Carlton Boyce / 26 July 2016 ( 24 January 2017 )

April 2017 will see a new road tax system for rates of Vehicle Excise Duty (VED). We look at the new car tax rules and how the changes will affect you.

Will you be a winner or loser when the VED changes are introduced in 2017?
Will you be a winner or loser when the VED changes are introduced in 2017?

Planned changes to the way we tax our cars in the UK are approaching. 

Here’s our guide to the changes to the rates of Vehicle Excise Duty (or VED): will you be a winner or a loser when the new road tax rules take affect in April 2017?

What are the new UK 2017 car tax rules?

Essentially, the changes mean that future VED rates will be on a new three-tier system from 1 April 2017. The new scheme will be based on the vehicle’s emissions and list price:

  •  Zero emissions cars won’t pay any VED.

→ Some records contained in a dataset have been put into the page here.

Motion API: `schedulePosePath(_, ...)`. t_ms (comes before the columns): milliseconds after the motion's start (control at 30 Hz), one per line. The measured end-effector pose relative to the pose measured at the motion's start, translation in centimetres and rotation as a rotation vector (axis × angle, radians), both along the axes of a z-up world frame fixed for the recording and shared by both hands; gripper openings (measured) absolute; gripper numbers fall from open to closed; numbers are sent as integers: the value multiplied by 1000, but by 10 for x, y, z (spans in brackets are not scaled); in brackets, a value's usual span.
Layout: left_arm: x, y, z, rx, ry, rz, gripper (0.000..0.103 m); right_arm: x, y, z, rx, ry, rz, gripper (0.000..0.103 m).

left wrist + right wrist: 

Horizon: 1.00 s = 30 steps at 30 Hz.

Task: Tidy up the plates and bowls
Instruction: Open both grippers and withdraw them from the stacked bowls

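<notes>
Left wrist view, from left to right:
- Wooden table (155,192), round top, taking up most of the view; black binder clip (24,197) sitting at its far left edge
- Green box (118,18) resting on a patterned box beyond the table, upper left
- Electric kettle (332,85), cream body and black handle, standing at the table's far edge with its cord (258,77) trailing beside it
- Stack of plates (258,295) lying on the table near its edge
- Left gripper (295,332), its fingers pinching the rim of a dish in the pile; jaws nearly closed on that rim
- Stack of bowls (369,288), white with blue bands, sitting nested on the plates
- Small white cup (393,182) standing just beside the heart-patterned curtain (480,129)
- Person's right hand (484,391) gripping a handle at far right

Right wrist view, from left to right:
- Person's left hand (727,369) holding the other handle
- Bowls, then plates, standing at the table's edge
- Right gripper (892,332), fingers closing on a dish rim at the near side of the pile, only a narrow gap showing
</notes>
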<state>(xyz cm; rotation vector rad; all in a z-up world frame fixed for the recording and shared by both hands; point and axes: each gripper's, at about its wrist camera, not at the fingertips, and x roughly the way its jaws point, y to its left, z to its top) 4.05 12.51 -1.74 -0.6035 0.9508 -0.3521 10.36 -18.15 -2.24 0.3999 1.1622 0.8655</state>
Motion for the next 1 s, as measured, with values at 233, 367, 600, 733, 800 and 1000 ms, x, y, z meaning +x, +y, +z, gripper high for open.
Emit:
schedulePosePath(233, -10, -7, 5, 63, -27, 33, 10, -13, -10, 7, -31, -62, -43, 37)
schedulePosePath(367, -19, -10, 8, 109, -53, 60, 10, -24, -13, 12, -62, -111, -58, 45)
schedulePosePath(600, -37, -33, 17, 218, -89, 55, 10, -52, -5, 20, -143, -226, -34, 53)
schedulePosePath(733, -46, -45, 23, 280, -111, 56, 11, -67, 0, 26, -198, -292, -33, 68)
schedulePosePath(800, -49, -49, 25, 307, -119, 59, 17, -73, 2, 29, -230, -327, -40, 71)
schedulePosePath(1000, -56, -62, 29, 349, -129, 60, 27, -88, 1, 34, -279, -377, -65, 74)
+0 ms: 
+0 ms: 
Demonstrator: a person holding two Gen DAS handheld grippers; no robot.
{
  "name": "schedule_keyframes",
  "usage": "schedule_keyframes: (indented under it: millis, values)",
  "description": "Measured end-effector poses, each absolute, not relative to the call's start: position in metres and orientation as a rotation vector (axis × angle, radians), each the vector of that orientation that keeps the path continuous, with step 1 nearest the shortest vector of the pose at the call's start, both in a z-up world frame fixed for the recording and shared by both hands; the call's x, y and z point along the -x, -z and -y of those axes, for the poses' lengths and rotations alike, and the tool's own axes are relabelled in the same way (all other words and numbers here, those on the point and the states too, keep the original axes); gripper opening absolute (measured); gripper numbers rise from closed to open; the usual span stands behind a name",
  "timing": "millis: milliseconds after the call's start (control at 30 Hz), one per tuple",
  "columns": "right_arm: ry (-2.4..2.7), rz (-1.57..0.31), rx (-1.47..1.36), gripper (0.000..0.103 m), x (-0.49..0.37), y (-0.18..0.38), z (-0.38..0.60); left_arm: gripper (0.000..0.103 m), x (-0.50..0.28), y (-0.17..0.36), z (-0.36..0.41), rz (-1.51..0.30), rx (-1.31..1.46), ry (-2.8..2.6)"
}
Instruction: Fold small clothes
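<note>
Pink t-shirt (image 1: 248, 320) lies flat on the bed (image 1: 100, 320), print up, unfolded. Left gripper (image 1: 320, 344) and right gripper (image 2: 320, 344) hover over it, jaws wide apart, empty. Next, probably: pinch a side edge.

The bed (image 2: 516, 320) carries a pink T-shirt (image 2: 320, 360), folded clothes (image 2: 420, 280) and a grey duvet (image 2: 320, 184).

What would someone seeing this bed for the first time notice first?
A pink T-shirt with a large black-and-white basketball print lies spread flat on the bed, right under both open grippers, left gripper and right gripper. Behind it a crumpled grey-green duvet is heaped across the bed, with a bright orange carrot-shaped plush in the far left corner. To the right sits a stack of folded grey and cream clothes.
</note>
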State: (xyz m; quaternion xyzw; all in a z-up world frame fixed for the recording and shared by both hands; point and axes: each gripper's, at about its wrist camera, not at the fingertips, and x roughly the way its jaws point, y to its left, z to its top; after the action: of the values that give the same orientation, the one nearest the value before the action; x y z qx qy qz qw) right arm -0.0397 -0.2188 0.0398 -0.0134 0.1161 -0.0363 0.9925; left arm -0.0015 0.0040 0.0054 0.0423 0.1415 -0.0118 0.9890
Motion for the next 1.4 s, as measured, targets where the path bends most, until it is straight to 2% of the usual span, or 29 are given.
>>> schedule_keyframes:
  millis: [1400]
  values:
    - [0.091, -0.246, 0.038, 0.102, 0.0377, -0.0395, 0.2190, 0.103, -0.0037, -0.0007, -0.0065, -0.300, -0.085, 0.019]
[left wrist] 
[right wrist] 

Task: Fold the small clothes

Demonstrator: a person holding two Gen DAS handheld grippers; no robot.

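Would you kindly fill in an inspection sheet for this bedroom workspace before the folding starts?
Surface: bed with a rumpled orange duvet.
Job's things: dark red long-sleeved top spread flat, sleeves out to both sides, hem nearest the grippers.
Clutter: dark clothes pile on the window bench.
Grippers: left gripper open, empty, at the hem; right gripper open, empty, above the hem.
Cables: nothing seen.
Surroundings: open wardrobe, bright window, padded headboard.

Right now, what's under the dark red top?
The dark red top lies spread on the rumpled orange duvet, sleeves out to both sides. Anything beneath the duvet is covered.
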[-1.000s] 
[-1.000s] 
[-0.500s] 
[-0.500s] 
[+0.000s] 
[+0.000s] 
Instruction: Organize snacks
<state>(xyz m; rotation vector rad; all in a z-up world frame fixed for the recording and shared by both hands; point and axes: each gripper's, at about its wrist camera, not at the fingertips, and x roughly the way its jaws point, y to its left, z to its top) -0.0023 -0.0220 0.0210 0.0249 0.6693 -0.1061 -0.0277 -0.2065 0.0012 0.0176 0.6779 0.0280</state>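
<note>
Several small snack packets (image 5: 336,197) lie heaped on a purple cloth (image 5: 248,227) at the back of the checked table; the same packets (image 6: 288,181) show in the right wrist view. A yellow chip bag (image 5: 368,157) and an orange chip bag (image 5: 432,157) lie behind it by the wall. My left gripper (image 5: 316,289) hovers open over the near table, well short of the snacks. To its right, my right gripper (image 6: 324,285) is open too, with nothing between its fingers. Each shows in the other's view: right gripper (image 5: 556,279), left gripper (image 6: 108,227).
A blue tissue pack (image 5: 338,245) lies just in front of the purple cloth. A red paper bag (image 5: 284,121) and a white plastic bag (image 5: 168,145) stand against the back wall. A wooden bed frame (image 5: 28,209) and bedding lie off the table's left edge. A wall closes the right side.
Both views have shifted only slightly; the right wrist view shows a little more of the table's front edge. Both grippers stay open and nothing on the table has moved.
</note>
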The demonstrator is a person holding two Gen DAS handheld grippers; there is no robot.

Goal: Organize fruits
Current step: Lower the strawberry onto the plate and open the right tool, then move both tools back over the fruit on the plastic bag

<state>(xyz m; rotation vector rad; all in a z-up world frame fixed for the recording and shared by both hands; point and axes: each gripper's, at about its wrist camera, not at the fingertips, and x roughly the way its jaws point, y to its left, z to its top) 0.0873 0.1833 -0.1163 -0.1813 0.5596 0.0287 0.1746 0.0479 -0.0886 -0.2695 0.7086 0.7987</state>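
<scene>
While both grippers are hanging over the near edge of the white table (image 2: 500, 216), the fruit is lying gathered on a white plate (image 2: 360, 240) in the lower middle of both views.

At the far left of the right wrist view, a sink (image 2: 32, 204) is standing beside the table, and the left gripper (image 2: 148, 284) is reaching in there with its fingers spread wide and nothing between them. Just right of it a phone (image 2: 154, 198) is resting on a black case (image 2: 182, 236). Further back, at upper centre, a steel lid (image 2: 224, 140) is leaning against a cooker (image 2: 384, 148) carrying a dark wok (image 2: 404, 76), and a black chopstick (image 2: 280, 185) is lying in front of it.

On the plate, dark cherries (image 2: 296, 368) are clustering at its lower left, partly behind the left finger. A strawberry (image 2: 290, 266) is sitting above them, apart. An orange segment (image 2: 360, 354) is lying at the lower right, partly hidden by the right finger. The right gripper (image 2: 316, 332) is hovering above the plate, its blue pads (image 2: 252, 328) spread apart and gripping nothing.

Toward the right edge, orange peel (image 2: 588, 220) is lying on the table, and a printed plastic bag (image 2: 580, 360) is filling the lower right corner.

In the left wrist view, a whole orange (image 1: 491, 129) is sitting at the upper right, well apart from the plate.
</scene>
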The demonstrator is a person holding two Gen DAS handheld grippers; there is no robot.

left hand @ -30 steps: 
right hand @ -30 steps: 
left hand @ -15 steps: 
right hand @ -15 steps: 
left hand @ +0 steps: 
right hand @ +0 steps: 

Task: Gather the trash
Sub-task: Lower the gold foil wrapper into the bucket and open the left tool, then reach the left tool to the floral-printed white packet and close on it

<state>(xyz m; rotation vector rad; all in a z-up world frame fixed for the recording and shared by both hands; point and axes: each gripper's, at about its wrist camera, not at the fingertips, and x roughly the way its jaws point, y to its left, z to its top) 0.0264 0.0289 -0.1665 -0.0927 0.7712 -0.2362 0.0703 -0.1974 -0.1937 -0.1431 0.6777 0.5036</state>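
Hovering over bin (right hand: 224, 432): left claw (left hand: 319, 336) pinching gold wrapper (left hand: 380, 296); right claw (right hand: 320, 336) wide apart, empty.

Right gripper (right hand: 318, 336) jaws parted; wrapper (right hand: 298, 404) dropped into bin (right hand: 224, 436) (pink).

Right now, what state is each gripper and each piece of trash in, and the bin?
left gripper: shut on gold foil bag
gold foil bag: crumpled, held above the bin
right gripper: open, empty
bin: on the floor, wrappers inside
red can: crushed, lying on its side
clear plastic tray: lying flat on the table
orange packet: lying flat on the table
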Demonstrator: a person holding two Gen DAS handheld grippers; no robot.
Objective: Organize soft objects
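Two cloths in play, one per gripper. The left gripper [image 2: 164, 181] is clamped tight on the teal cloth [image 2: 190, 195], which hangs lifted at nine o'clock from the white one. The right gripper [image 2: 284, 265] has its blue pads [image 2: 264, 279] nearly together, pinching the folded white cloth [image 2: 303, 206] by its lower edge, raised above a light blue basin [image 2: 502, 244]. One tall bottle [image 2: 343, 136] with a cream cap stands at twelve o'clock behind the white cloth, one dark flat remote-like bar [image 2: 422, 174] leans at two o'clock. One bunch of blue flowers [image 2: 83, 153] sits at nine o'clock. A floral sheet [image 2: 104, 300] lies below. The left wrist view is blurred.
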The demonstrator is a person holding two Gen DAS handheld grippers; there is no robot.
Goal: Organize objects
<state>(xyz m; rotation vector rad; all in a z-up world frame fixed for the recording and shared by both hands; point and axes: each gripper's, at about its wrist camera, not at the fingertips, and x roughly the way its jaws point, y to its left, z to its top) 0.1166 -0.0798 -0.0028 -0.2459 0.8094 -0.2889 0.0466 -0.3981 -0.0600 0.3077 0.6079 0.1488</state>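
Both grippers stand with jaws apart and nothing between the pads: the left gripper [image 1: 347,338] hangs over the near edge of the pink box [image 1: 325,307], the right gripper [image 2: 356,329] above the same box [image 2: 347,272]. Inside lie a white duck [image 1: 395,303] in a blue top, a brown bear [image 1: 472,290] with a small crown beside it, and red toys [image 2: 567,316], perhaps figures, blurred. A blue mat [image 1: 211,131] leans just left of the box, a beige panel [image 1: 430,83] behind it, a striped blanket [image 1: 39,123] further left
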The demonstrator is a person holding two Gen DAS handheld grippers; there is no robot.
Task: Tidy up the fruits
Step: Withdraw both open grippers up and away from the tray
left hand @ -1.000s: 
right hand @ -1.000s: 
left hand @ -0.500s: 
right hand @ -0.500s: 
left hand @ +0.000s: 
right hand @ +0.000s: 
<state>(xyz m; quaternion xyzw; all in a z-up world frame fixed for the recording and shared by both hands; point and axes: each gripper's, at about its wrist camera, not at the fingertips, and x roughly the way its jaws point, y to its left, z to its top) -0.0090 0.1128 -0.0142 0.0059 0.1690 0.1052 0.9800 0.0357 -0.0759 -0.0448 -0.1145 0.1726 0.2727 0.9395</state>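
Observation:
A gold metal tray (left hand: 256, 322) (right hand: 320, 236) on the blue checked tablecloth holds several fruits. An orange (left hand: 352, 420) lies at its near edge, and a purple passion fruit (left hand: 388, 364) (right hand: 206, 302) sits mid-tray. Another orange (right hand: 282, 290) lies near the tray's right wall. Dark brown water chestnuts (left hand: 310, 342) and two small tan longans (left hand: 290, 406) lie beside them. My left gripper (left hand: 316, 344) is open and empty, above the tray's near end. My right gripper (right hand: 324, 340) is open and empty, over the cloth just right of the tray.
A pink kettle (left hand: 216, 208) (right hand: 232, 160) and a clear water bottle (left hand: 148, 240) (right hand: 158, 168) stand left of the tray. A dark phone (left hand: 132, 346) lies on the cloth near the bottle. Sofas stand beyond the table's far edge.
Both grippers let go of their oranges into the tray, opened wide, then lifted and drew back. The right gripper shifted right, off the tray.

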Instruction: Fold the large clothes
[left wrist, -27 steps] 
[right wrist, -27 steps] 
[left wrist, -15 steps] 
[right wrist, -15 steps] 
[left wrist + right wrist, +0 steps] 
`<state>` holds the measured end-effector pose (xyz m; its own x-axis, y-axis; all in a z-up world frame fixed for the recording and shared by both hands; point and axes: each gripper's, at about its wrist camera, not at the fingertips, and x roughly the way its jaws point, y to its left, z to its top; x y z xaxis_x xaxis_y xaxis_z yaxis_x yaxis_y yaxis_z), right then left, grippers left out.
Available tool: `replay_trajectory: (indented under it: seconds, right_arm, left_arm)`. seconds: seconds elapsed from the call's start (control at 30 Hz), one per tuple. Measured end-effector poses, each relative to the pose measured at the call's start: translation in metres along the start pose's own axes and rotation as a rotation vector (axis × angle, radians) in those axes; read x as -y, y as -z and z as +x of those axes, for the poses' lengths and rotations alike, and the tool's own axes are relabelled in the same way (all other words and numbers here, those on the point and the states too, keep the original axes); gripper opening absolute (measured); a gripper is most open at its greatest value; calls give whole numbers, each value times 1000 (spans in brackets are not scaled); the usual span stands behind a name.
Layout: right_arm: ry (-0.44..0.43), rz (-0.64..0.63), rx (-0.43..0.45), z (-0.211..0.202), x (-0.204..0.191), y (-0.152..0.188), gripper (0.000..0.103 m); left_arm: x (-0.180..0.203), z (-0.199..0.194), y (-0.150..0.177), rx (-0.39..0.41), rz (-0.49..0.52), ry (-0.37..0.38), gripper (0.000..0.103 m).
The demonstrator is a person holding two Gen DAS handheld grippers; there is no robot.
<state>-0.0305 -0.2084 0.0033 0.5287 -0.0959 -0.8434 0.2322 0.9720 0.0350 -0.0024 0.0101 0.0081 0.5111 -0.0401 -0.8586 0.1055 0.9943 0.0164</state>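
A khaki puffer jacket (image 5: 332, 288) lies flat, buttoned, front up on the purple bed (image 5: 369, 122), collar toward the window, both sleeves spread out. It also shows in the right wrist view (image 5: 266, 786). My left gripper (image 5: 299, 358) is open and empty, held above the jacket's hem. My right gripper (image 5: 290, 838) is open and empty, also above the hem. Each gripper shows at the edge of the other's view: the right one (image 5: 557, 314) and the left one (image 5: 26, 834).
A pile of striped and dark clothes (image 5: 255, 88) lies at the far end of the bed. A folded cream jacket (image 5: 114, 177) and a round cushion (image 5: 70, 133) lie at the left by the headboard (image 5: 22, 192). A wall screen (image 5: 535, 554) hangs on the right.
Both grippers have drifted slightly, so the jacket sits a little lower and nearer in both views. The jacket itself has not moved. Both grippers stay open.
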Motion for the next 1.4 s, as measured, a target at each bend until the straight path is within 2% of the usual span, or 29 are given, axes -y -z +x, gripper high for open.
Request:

  • A standard rate of £140 will apply for all other cars, regardless of how high their emissions are (except for alternative-fuel vehicles like hybrids, bi-ethanol and liquid petroleum gas, which will enjoy a £10 discount and pay £130 a year). However, the First Year Rate (FYR) will be a sliding scale depending on how polluting a car is. This one-off payment rate starts at £10 for the first year, rising to a whopping £2,000 for the worst offenders. The full list of tax bands for the First Year Rates can be seen below, or you can get more information at

  • There will also be an additional premium of £310 levied on all cars with a list price in excess of £40,000 for the first five years. This will include electric and other zero emission cars.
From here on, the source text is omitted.